Muhteşem ikili: Laravel ve Laracasts
Laravel’le ilk tanışmamız ne zamandı diye baktığımda 2015 Nisan olduğunu görüyorum. Daha doğru düzgün bir şey öğrenemeden başladığım halde sunduğu kolaylıklar sayesinde kısa sürede Kitapi gibi şimdi 100 bine yakın kişi için hizmet veren bir yazılımı oluşturmak ve devam etmesini sağlamak mümkün oldu.
Laravel çok güzel, kullanışlı, kolay öğrenilebilir bir framework olmasına rağmen, inceliklerini bilmeden benim gibi balıklama atladığınızda ve derenin ortasına geldiğinizde içinizi biraz burukluk kaplayabiliyor. Çünkü bir sonraki projenizde daha çok şey, bir sonrakinde ise daha da çok şey öğrenmiş oluyorsunuz ve eski yaptıklarınızı keşke şöyle yapsaydım diyorsunuz.

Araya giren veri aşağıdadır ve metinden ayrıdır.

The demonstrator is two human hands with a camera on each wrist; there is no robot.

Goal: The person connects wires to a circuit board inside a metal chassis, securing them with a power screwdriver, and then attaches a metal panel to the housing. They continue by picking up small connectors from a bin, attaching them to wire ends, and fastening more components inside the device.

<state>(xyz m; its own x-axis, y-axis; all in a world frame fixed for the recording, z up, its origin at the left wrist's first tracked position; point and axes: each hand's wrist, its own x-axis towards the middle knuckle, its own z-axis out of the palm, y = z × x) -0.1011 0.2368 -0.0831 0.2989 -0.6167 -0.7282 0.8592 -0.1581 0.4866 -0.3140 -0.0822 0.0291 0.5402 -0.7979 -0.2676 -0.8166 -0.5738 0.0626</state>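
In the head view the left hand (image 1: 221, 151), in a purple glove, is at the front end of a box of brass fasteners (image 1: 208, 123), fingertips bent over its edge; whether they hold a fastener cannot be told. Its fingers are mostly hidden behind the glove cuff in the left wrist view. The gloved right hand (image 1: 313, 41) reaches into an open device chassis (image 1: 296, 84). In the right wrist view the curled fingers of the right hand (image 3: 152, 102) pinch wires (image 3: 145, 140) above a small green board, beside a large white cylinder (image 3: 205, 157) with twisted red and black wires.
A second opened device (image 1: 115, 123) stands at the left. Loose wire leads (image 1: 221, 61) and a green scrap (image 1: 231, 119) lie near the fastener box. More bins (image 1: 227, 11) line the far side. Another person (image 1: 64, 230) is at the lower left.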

Hele üstüne bir de Laracasts gibi bir şeyle tanıştıysanız. Bölümleri izlerken oturup ağlayasınız geliyor.
Laracast kendi sloganlarının tam hakkını veren yazılım temalı bir eğitim sitesi. Meşhur sloganı:
“It’s Kinda Like Netflix for Your Career!” (Kariyeriniz için bir nevi Netflix)
En büyüğü 20-25 dakika olan harika video dizileri şeklinde hazırlanmış bu sitedeki içerikleri Silicon Valley veya The Big Bang Theory’den daha büyük bir keyifle izlediğimi ve hiç abartmadığımı belirtmek isterim.
Nasıl bu dizilerin başrolleri metin yazarları kadar önemliyse Laracasts için Laravel’in yetenekleri kadar Laracasts’in kurucusu Jeffrey Way ve onun programlama yöntemi, sade ve akıcı anlatımı da o kadar önemli.
Laracasts’ta sadece Laravel’le ilgili değil başta PHP ağırlıklı olmak üzere pek çok konuda (PHP, Laravel, Testing, Front-end, Tooling) detaylı ve doyurucu videolar mevcut. Bunlar sıkıcı uzun videolar şeklinde değil, tamamen ekran üzerinde anlatılan, bölümlenmiş, 15-20 dakikalık parçalar halinde sunuluyor. İzlediğiniz videolar site üzerinden takip edildiği için hangi aşamada kaldığınızı kolayca görüyorsunuz. Dahası izlediğiniz videoları sonra offline olarak da izleyebilmek için kendi bilgisayarınıza indirebiliyorsunuz.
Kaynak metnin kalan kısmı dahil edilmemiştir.